# SPDX-License-Identifier: GPL-3.0-or-later
# Copyright (C) 2024-2026 SYMFLUENCE Team <dev@symfluence.org>
"""
Configuration loading, normalization, and validation for SYMFLUENCE.
This module provides the core configuration loading pipeline that transforms raw YAML
configuration files into validated, type-safe configuration dictionaries. It handles
key normalization, backwards compatibility via aliases, type coercion, environment
variable overrides, and user-friendly validation error messages.
Configuration Flow:
1. **Load**: Read YAML configuration file from disk
2. **Normalize**: Apply key aliases and type coercion (normalize_config)

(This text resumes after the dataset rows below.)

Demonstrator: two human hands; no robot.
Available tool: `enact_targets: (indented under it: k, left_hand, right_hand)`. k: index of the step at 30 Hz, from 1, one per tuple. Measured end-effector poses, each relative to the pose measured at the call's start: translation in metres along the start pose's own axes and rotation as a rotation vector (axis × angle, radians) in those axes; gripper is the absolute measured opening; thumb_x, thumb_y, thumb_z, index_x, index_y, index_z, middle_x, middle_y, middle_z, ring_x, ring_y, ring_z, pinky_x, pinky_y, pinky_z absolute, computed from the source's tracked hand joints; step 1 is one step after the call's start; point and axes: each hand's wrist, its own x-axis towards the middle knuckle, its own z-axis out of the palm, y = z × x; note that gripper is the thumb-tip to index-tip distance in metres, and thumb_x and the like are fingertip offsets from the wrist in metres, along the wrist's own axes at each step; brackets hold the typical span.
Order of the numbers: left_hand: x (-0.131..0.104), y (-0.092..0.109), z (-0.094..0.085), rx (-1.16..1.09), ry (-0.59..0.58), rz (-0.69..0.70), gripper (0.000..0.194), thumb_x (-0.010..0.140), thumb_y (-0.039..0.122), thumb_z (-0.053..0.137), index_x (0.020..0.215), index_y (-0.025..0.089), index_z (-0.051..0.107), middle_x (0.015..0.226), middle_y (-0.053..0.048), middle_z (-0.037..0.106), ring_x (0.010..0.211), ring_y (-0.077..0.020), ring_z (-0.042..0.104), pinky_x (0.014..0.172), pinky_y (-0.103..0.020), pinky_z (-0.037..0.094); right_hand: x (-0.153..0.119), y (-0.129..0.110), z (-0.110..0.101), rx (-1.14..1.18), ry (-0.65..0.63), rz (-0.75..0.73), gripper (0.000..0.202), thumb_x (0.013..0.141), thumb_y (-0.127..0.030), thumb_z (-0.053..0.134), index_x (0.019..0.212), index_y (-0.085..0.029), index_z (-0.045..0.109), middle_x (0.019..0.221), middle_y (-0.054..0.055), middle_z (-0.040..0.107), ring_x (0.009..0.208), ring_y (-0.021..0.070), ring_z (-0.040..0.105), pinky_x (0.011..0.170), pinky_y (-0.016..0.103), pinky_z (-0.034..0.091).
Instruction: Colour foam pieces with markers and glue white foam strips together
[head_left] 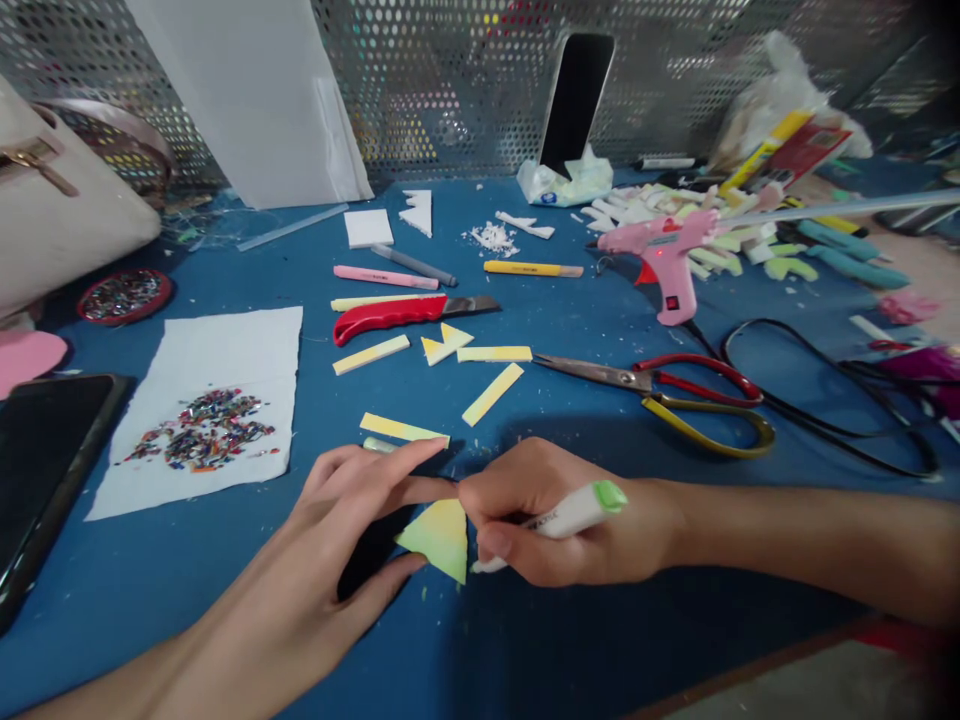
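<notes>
A yellow-and-green foam piece (441, 538) lies on the blue table near the front edge. My left hand (330, 530) holds its left side, the thumb at the lower edge and a finger along the top. My right hand (551, 515) is closed around a white marker (562, 518) with a green end. The marker's tip is down at the table, just right of the piece's lower corner. Above my left fingers lie a pale yellow strip (405, 430) and a light green capped pen (380, 445), partly hidden by my left hand.
Beyond my hands lie a red cutter (390, 318), scissors (630, 377), yellow strips (493, 394) and markers (532, 269). A pink glue gun (667, 255) stands right, its cable curling nearby. Left are paper with beads (262, 345), a phone (49, 450) and a bag (67, 220).
</notes>
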Motion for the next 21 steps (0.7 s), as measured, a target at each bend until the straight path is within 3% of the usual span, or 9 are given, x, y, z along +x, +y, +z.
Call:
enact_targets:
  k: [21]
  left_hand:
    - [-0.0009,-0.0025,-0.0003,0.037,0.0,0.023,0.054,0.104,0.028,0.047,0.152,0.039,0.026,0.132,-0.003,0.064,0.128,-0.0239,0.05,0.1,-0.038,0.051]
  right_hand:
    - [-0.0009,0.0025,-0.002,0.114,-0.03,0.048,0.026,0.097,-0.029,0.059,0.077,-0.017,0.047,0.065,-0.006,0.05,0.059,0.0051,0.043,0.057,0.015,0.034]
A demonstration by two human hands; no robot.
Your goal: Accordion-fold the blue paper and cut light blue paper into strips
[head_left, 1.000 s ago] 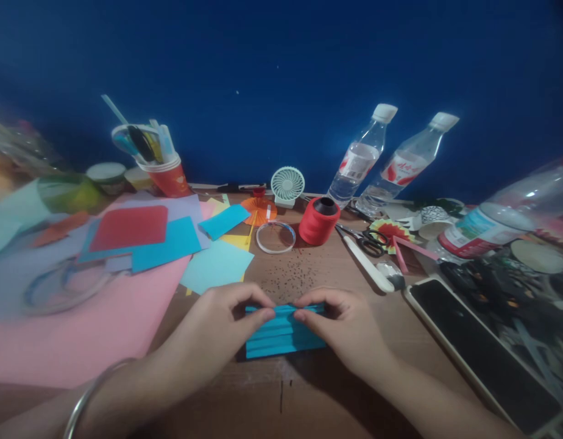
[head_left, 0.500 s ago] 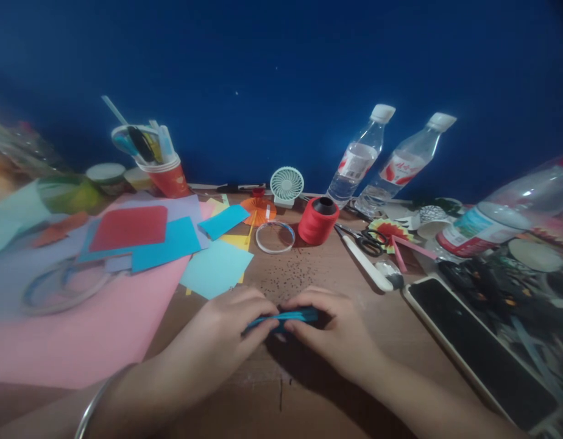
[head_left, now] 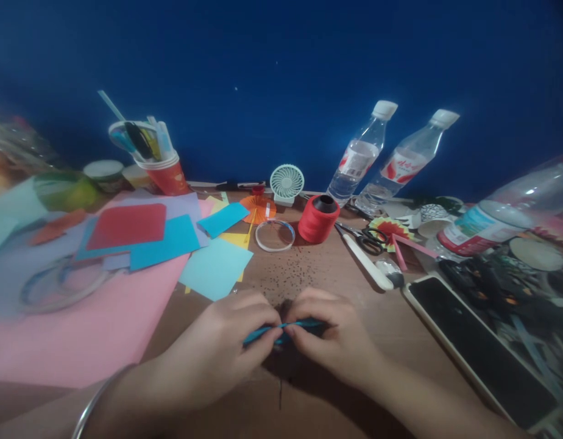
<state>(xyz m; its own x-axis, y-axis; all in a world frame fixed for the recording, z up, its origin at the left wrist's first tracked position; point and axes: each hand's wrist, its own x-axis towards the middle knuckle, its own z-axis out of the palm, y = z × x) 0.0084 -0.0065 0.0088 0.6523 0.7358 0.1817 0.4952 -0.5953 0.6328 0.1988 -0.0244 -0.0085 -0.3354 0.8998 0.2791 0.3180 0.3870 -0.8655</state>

3. **Override**: Apply environment variable overrides (_load_env_overrides)
4. **Validate**: Validate against Pydantic schema (validate_config)
5. **Use**: Configuration ready for SYMFLUENCE components
Key Functionality:
Normalization (normalize_config):
- Converts all keys to uppercase for consistency
- Applies alias mappings for backwards compatibility
- Coerces string values to appropriate types (bool, int, float, list)
- Handles legacy CONFLUENCE naming → SYMFLUENCE
Validation (validate_config):
- Checks for required fields (8 mandatory keys)
- Validates field types using Pydantic models
- Validates enum values (literal choices)
- Provides detailed error messages with suggestions
Type Coercion (_coerce_value):
- Booleans: 'true', 'yes', '1' → True; 'false', 'no', '0' → False
- None: 'none', 'null', '' → None
- Numbers: Automatic int/float detection
- Lists: Comma-separated strings → list of items
- Pass-through: Other types unchanged
Environment Overrides (_load_env_overrides):
- Reads SYMFLUENCE_* environment variables
- Strips prefix and normalizes keys
- Applies type coercion
- Overrides file-based configuration
Error Formatting (_format_validation_error):
- Groups errors by type (missing, invalid, other)
- Suggests similar field names for typos (fuzzy matching)
- Shows expected vs actual values
- Links to documentation and templates
Alias Mapping:
Normalization aliases are defined in ``legacy_aliases.NORMALIZATION_ALIASES``
and provide backwards compatibility::
GR_SPATIAL → GR_SPATIAL_MODE
OPTIMISATION_METHODS → OPTIMIZATION_METHODS (UK → US spelling)
OPTIMISATION_TARGET → OPTIMIZATION_TARGET
OPTIMIZATION_ALGORITHM → ITERATIVE_OPTIMIZATION_ALGORITHM
CONFLUENCE_DATA_DIR → SYMFLUENCE_DATA_DIR (legacy name)
CONFLUENCE_CODE_DIR → SYMFLUENCE_CODE_DIR
DOMAIN_DISCRETIZATION → SUB_GRID_DISCRETIZATION
Required Configuration Fields:
Core:
- SYMFLUENCE_DATA_DIR: Data directory path
- SYMFLUENCE_CODE_DIR: Code directory path
- DOMAIN_NAME: Basin/domain identifier
- EXPERIMENT_ID: Experiment/run identifier
Temporal:
- EXPERIMENT_TIME_START: Simulation start time (YYYY-MM-DD HH:MM)
- EXPERIMENT_TIME_END: Simulation end time (YYYY-MM-DD HH:MM)
Spatial:
- DOMAIN_DEFINITION_METHOD: Delineation method (lumped/TBL/distribute)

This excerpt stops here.